The Death of Balder


The God Balder often had dreams about things yet to come. Standing amongst the most beloved of the Aesir, Balder had the gift of prophecy and the ears of all the Gods. As it came to pass, one night he dreamt about his own demise.

Baldr dead by Eckersberg, 1817

In the next morning, he shared this dream with his mother, the Goddess Frigg. Hearing about the prophetic dream, Frigg immediately decided to act, and embarked on a journey through the Nine Realms to exact an oath from each and every material and object not to harm Balder. Despite the near-impossibility of the task, vows were being sworn faster than expected, for Balder was universally loved.

Fire, water, stones, iron and every metal swore oaths.
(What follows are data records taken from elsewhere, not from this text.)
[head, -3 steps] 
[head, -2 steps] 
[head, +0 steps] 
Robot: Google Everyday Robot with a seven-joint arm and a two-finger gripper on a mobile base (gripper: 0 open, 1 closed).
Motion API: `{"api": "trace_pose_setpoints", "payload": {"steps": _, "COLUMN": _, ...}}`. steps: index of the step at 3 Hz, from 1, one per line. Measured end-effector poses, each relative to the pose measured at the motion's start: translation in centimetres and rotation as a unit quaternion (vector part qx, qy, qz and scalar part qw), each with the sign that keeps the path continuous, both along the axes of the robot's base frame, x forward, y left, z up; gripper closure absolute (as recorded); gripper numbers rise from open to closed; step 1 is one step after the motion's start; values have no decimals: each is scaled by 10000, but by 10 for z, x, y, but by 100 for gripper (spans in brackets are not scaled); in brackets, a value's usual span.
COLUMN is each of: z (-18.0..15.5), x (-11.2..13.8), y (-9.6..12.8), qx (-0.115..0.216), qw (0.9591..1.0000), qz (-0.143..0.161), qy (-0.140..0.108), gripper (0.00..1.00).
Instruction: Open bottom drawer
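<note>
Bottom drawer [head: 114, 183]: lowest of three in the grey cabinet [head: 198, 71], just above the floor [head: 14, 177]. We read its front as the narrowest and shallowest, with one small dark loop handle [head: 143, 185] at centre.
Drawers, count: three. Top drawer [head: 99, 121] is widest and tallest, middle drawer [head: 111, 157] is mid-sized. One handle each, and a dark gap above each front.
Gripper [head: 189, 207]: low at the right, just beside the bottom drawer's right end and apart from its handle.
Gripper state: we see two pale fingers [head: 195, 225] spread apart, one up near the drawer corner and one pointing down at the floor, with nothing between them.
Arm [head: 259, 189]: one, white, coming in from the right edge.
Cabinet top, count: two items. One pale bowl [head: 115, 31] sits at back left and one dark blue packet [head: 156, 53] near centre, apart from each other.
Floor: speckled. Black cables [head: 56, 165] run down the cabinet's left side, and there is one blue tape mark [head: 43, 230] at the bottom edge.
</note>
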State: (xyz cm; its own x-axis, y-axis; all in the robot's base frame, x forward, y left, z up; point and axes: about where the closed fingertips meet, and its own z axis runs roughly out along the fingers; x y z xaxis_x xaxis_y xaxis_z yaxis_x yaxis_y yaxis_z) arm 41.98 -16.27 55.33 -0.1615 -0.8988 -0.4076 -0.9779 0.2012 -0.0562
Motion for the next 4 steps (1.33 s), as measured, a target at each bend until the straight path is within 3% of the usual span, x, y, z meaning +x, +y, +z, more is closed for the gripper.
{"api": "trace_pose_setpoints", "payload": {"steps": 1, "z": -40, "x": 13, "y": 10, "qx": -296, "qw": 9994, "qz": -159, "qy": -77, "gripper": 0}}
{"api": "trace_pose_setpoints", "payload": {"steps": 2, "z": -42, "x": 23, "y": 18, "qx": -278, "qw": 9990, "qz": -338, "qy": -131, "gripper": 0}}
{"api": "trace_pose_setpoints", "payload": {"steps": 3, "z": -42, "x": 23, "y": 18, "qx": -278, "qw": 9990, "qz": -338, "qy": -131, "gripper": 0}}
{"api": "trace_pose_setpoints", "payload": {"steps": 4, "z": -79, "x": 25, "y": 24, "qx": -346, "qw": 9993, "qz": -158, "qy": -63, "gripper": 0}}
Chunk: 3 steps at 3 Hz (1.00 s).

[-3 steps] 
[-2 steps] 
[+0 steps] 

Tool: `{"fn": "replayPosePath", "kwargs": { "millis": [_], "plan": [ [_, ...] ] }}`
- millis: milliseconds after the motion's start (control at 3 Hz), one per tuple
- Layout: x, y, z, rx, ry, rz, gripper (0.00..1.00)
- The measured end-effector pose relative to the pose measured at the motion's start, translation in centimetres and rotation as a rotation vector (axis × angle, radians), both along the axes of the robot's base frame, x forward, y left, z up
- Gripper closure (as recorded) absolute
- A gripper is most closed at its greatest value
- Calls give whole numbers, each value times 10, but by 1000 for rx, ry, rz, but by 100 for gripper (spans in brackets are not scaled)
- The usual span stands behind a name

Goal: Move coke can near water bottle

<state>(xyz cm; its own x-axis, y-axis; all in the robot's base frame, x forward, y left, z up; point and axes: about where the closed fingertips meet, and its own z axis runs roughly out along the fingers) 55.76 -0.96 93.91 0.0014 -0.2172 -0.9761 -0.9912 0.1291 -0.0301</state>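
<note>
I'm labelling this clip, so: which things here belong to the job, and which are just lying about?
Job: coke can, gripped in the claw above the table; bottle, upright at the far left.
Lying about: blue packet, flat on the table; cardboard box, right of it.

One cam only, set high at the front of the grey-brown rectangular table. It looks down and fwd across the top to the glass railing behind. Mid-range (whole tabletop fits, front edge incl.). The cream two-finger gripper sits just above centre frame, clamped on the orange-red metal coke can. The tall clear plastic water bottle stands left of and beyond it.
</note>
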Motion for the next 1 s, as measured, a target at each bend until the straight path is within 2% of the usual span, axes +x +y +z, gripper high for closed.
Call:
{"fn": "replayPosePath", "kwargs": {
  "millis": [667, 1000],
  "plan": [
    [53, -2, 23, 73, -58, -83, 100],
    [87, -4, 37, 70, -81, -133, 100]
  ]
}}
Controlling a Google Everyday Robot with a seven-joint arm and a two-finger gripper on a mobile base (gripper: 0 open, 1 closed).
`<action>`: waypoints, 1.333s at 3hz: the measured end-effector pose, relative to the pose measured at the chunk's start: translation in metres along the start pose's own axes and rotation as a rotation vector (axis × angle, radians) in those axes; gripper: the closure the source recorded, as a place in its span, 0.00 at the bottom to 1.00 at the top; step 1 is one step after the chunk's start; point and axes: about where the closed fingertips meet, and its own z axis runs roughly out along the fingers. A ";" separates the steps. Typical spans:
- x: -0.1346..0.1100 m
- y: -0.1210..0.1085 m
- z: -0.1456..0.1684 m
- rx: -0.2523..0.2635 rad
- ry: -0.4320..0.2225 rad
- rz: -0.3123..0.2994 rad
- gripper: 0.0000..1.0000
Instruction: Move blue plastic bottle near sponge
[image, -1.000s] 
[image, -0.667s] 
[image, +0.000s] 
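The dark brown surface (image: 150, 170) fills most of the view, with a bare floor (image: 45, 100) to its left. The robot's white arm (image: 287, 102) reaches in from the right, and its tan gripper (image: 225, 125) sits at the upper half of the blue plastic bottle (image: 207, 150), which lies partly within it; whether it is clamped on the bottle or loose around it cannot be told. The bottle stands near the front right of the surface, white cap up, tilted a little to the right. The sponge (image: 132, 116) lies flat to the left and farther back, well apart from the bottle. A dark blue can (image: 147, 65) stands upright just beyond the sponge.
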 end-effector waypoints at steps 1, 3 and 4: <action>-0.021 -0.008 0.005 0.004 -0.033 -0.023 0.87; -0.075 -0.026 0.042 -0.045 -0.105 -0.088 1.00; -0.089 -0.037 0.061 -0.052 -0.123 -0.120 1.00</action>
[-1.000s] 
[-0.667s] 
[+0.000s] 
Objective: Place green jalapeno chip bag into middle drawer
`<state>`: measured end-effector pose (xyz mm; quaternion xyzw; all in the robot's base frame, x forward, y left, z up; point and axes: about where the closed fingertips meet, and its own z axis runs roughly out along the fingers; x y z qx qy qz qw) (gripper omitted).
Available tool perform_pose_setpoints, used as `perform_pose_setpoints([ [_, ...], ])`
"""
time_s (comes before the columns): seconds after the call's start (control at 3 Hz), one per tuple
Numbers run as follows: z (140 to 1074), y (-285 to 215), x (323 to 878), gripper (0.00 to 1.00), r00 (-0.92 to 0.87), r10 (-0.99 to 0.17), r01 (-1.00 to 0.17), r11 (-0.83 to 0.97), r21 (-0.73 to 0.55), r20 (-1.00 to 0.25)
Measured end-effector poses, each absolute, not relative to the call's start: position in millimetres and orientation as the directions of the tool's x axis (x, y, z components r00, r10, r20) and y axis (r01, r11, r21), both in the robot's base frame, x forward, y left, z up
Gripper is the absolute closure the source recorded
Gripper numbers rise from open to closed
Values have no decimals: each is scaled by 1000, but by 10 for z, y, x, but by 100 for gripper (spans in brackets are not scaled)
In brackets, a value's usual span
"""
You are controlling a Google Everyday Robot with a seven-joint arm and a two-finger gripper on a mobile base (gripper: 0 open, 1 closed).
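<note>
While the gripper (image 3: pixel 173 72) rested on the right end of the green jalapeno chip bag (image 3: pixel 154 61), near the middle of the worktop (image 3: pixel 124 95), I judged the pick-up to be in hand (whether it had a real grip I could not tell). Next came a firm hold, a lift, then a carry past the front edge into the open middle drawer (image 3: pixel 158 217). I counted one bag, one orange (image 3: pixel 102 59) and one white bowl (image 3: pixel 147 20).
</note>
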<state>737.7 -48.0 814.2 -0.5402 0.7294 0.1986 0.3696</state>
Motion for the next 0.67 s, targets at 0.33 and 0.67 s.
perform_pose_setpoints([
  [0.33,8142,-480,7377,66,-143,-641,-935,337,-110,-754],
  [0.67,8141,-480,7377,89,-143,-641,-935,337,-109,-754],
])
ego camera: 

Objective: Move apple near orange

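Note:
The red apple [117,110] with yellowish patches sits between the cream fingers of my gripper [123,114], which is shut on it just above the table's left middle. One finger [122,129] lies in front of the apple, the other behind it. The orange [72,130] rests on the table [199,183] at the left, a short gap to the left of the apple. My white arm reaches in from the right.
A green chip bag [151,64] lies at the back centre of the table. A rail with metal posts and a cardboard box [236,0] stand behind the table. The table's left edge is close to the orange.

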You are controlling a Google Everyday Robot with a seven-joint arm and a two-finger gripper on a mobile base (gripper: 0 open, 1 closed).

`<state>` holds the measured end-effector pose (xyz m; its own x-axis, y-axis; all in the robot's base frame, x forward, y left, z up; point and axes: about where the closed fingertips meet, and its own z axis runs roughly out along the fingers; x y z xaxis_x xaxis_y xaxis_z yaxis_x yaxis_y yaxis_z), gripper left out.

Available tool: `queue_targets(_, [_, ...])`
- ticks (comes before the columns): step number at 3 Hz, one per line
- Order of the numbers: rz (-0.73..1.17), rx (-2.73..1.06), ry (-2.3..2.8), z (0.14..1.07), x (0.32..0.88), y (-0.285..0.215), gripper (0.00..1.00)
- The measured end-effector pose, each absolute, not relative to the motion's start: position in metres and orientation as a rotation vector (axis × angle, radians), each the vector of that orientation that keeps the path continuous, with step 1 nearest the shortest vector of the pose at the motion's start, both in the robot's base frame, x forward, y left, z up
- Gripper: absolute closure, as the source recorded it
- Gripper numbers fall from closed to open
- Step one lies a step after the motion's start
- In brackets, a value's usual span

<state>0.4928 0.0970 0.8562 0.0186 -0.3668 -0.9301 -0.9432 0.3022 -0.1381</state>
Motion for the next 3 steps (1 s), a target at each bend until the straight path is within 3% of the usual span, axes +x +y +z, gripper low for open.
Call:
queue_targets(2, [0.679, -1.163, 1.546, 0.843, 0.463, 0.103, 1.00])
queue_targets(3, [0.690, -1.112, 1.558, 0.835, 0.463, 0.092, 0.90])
Each kind of illness swore an oath. Nothing could stay Frigg from her mission or resist her sweet persuasion. All the animals and plants swore oaths. All except for the mistletoe, which was considered too unimportant, nonthreatening and thus forgotten.

When Frigg returned to Asgard, it was with a great relief that she told her son Balder that, for the first time, his prophecy would not come to pass. He was safe and nothing would harm him.

The news about Balder newfound invulnerability quickly spread amongst the Gods, who soon created a new pastime of hurling objects at him, just to see them bouncing off without hurting the invulnerable Balder.

Joining in Gladsheim, the region of Asgard where Odin’s hall Valhalla is nested, the Gods devised a new sport. Shyly, and with small objects at first – for Balder was beloved by all – the Gods put Balder’s invulnerability to the test. As pebbles bounced off Balder’s body, greater stones were hurdled. As kindling failed to harm him, the Gods began to throw logs and soon arrows and spears at Balder, which bounced off without harm, axes and swords were brought to bear, but would not even graze him. The fairest and most gentle of the Gods assailed freely at Balder, with the full certainty that nothing could harm him. Everyone present enjoyed this new game, and they all rejoiced that it was impossible to hurt Balder. All but one.

Loki was increasingly envious and resentful of the Gods. He watched the spectacle of Balder’s invulnerability with distaste and impatience. A grudge grew in him day by day and began to consume him. He had refused to take part in the games but was unable to keep away. It was like his wyrd, fate itself, that tied him to Balder.

Loki, as all the other Gods, knew that Balder’s newfound invulnerability had something to do with Frigg’s recent travels, and he devised a plan simple yet cunning: he would ask Frigg about it.

Loki shape-shifted into an old, innocent and frail woman and, pretending to be lost, ambled into Frigg’s hall.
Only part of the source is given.